### Data below
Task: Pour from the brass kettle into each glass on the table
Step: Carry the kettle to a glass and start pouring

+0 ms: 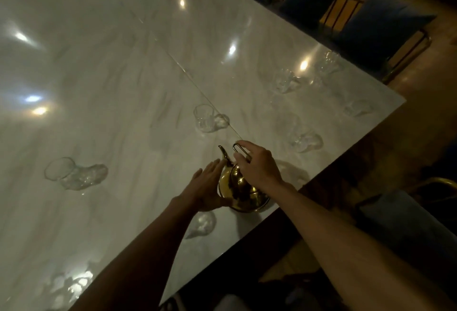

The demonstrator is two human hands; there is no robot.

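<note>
The brass kettle (237,187) stands on the white marble table (99,63) close to its near right edge, spout pointing away from me. My right hand (258,166) is closed over its thin wire handle from above. My left hand (209,187) lies flat against the kettle's left side, fingers straight. Several clear glasses stand around: one glass (206,117) just beyond the spout, one glass (66,174) far to the left, one glass (305,138) to the right. A further glass (201,224) sits under my left forearm.
More glasses (284,80) stand toward the far right corner, near the table edge. Blue cushioned chairs (371,21) line the right side. A seam (173,58) runs across the tabletop. Another chair (405,221) stands near my right arm.
</note>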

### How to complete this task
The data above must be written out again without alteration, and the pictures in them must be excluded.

### Result below
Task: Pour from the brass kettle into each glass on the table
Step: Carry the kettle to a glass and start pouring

+0 ms: 

The demonstrator is two human hands; there is no robot.

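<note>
The brass kettle (237,187) stands on the white marble table (99,63) close to its near right edge, spout pointing away from me. My right hand (258,166) is closed over its thin wire handle from above. My left hand (209,187) lies flat against the kettle's left side, fingers straight. Several clear glasses stand around: one glass (206,117) just beyond the spout, one glass (66,174) far to the left, one glass (305,138) to the right. A further glass (201,224) sits under my left forearm.
More glasses (284,80) stand toward the far right corner, near the table edge. Blue cushioned chairs (371,21) line the right side. A seam (173,58) runs across the tabletop. Another chair (405,221) stands near my right arm.
</note>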

No part of the exercise is left unanswered.